BEGIN INPUT FOR THIS TASK

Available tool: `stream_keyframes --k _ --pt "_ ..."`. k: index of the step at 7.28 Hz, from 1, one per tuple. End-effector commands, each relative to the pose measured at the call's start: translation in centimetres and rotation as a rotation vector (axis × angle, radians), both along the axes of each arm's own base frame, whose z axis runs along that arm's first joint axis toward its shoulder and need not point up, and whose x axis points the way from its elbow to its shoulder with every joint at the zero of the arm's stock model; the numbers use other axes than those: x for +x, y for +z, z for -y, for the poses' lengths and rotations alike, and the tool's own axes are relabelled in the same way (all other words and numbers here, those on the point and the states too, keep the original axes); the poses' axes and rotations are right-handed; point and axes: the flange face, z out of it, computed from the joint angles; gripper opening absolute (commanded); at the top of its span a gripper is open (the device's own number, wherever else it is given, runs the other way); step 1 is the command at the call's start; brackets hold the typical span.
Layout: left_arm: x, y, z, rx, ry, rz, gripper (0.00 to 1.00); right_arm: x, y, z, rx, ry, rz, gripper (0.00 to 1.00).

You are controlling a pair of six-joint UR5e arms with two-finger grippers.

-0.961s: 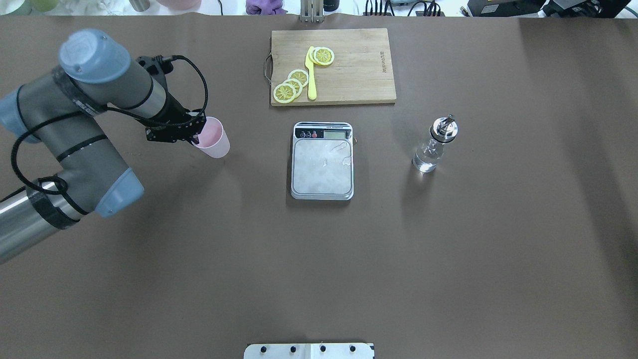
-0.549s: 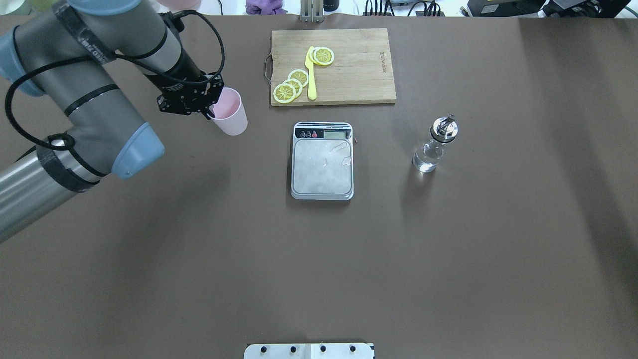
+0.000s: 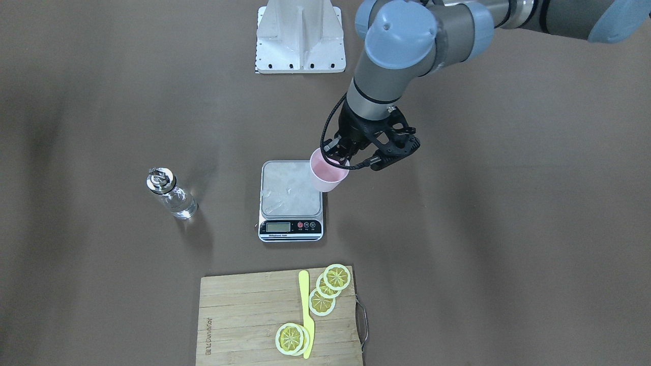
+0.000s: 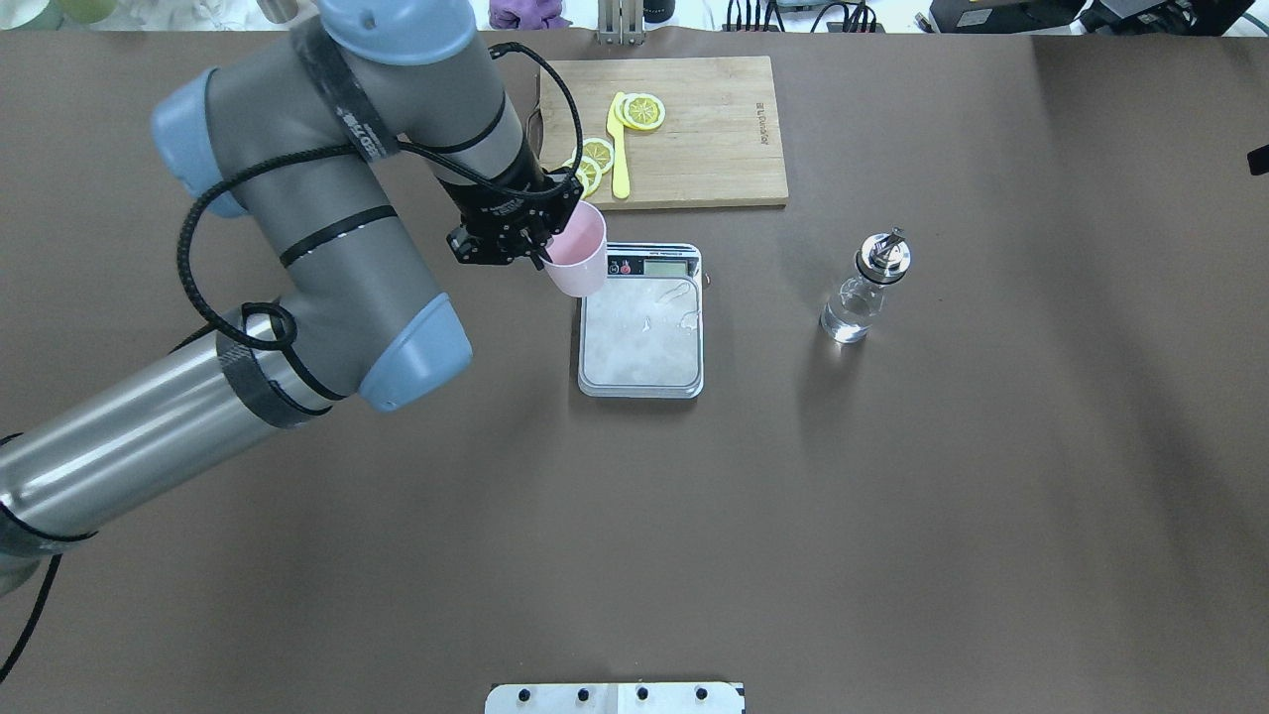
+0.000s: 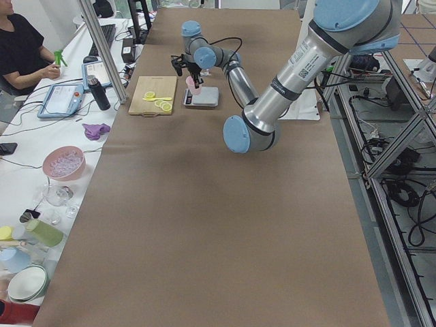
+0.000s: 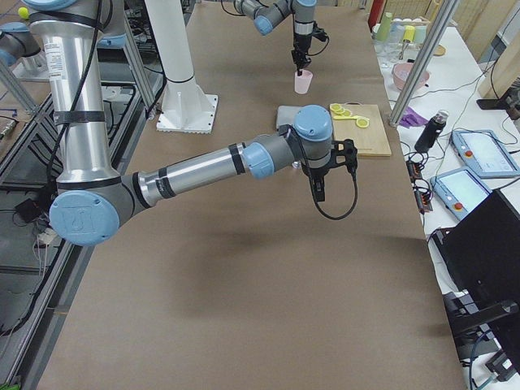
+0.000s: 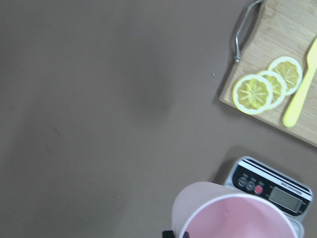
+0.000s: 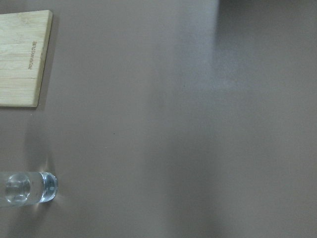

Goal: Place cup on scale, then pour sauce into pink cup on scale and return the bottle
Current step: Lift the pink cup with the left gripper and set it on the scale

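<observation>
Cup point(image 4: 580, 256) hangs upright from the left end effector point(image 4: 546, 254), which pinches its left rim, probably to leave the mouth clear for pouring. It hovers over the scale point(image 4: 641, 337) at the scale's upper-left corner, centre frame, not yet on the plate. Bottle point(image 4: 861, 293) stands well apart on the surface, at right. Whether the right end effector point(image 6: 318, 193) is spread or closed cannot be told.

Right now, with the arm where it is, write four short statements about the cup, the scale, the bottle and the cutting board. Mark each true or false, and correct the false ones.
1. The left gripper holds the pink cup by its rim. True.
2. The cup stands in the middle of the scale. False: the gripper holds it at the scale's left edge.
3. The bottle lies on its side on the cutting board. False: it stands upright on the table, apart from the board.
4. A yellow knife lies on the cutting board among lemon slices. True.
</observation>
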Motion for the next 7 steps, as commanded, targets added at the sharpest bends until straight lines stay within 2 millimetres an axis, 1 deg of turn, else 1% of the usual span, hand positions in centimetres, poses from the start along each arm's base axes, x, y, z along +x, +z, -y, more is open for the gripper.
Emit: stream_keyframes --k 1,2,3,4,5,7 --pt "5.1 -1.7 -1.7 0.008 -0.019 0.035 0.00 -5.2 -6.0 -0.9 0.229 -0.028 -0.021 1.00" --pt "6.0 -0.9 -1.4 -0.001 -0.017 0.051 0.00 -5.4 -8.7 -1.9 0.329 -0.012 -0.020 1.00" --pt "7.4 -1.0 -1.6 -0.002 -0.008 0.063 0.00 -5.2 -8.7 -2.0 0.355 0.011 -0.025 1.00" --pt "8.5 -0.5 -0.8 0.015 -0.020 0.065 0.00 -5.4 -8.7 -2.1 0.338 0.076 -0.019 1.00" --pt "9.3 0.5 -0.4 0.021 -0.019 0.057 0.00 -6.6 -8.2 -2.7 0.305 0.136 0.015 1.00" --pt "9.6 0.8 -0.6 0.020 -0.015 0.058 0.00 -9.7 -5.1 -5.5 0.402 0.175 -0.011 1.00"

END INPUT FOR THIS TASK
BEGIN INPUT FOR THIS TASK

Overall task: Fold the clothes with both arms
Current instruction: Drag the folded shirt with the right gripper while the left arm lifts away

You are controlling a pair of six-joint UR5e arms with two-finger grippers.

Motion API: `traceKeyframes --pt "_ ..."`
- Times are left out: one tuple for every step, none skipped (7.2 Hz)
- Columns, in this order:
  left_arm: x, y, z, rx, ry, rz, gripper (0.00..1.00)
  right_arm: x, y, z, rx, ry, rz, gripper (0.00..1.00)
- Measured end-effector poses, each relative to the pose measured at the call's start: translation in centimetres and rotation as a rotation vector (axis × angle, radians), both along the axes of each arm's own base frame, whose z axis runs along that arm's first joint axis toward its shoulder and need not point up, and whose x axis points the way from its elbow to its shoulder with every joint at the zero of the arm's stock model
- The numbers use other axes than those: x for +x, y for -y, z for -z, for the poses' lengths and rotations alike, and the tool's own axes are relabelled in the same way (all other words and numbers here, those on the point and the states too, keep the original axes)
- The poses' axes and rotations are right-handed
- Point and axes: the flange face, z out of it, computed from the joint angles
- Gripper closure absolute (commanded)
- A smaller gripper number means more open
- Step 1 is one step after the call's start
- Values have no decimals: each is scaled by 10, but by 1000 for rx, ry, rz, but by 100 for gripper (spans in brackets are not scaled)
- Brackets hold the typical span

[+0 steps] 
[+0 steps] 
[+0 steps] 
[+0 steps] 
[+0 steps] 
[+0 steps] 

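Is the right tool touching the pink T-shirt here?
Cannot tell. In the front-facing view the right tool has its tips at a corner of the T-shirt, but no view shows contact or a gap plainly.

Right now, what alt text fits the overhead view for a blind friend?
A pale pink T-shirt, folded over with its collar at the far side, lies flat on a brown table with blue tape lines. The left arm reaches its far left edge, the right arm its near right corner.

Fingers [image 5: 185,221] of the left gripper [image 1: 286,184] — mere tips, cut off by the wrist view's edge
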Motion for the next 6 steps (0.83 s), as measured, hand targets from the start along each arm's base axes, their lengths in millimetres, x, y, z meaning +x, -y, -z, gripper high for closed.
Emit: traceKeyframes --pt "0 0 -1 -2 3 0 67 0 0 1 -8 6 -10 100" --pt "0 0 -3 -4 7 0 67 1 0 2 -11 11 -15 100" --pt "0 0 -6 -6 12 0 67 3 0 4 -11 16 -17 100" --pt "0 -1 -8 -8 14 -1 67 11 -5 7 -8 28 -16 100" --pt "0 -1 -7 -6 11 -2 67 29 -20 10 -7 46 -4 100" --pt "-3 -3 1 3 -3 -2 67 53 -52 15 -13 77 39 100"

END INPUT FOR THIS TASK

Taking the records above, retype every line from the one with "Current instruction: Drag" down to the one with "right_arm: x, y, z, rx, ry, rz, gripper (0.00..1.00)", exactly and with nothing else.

### TASK OUTPUT:
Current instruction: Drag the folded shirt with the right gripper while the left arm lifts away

You are controlling a pair of six-joint UR5e arms with two-finger grippers.

Motion API: `traceKeyframes --pt "_ ..."`
- Times are left out: one tuple for every step, none skipped (7.2 Hz)
- Columns, in this order:
  left_arm: x, y, z, rx, ry, rz, gripper (0.00..1.00)
  right_arm: x, y, z, rx, ry, rz, gripper (0.00..1.00)

What was asked now has a complete answer.